A decision on the holding of an inquest into the murder of a Sinn Fein member has been postponed for the fifth time.
The family of informer Denis Donaldson criticised the fact that an inquest had yet to take place more than four years after his death.
The family's solicitor, questioned the claim by Irish police that progress was being made in the murder inquiry.
Counsel for the State, Stephen Byrne, argued the Gardai were dealing with "a very complex investigation".
Ciaran Shields, the Donaldson family's solicitor, argued before Coroner Denis McCauley in Letterkenny, County Donegal, that any further adjournment would be unlawful in light of a European court ruling in another case.
Following a challenge by the family of Patrick Shanahan in Northern Ireland, the European Court of Human Rights ruled that any failure to hold an inquest within a four and a half year period was a breach of international and human rights commitments.
The Shanahan family were given a financial reward due to the inquest into his death not being completed.
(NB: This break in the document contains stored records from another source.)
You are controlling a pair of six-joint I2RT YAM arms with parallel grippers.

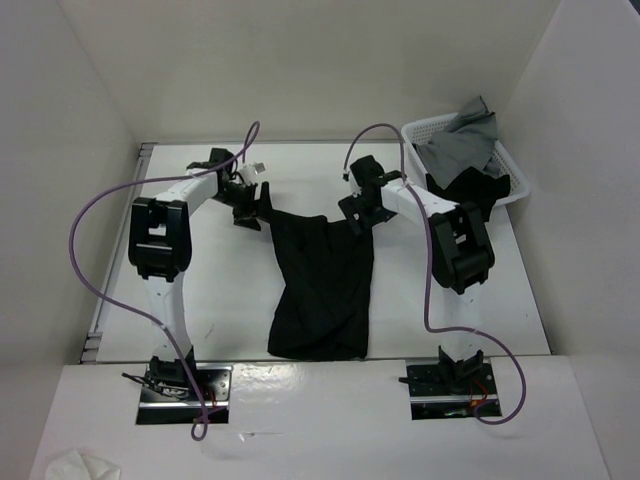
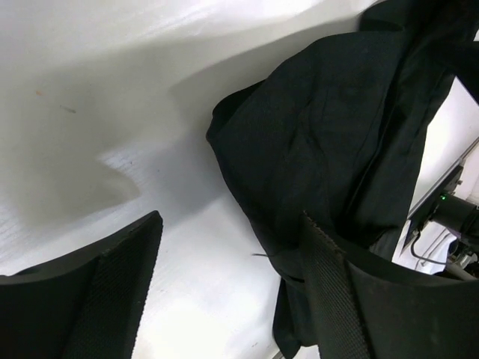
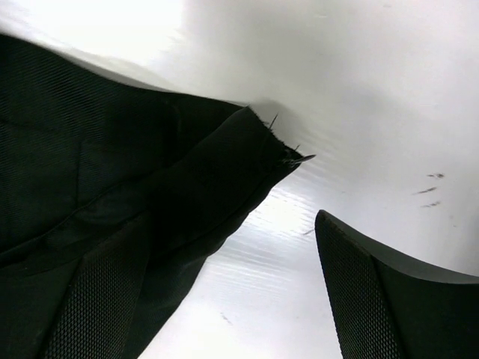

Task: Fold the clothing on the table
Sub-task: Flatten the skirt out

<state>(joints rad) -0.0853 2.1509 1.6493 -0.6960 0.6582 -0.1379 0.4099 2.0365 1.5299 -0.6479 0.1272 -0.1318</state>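
Observation:
The clothing [image 1: 320,285], a black skirt, lies spread on the white table [image 1: 232,290], narrow end far, hem toward the arm bases. My left gripper [image 1: 250,207] is down at its far left corner. In the left wrist view the left gripper [image 2: 230,224] is open, and the black fabric [image 2: 329,134] reaches in beside the right finger [image 2: 352,299]. My right gripper [image 1: 362,215] is at the far right corner. Seen from the right wrist, the right gripper [image 3: 232,224] is open, the frayed cloth corner [image 3: 224,172] lying over its left finger [image 3: 97,299].
A white mesh basket [image 1: 517,172] stands at the back right, holding a grey cloth [image 1: 465,140] and a plain black garment [image 1: 478,190]. White walls close in the table on three sides. Purple cables loop from both arms.

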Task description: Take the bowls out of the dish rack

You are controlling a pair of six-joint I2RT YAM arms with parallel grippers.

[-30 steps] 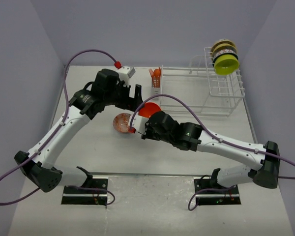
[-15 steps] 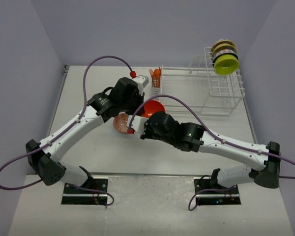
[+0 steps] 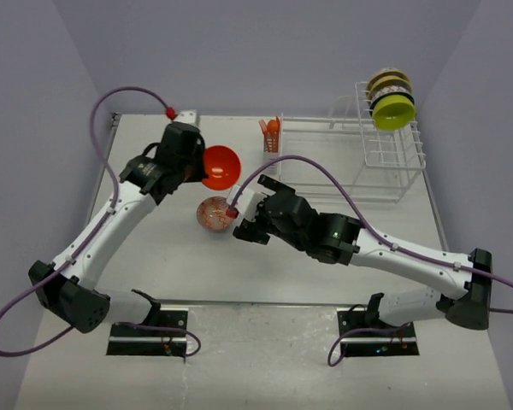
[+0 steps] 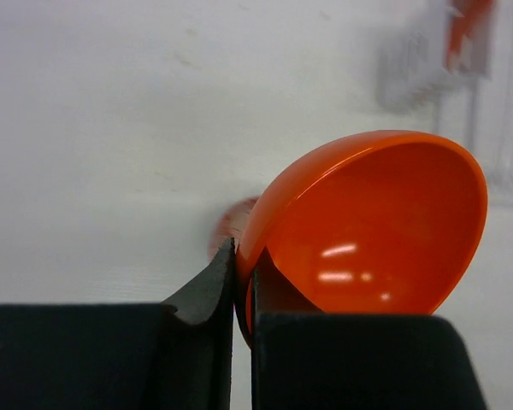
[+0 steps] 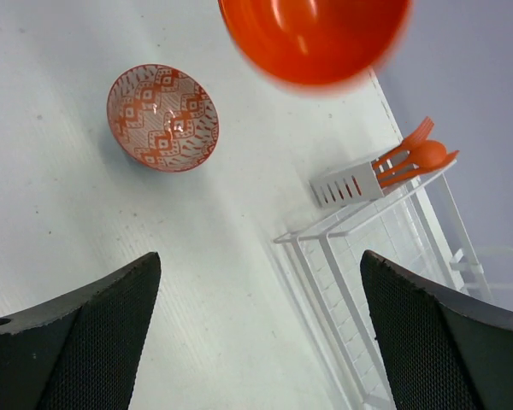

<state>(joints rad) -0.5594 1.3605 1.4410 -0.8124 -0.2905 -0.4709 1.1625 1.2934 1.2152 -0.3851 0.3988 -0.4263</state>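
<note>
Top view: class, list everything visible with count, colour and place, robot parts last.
table: one, white.
dish rack: one, white, table's far right.
racked bowls: several, lime-green in front, upright in the rack's tall part.
utensils: orange, in the rack's basket.
patterned bowl: one, red-and-white, on the table.
plain bowl: one, orange, gripped at its rim.
left pincer: one, black, shut on the plain bowl.
right pincer: one, black, open, empty.

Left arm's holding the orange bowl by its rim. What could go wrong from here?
1. The left gripper pinches only a thin bit of the orange bowl's rim, so the tilted bowl could slip or twist out.
2. The patterned bowl sits close by on the table, with the open right gripper beside it; a careless set-down could knock either.
</note>
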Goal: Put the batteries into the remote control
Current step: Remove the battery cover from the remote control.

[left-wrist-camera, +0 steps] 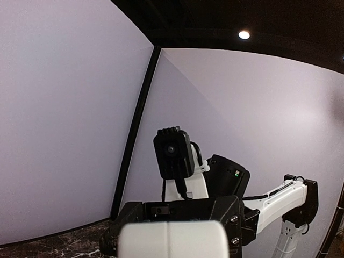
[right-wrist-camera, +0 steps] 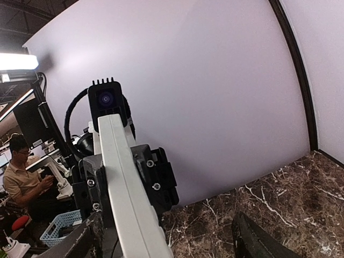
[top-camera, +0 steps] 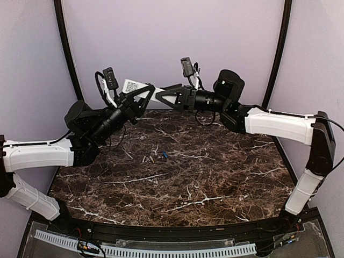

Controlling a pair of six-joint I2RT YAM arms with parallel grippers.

Coroner McCauley scheduled a "pre-inquest" open meeting for 27 January where the Gardai and the family would exchange documents.
The arrangement of a date for a full hearing would follow.
The scope of the inquest would also be decided next year.
A preliminary inquest into Mr Donaldson's death opened in November 2007 but was delayed on four occasions as Irish police continued their investigations.
Mr Donaldson was expelled from Sinn Fein in December 2005 after admitting he had been a paid spy.
He then moved from his Belfast home to live alone in a cottage without electricity or running water. No-one has ever been charged with his murder.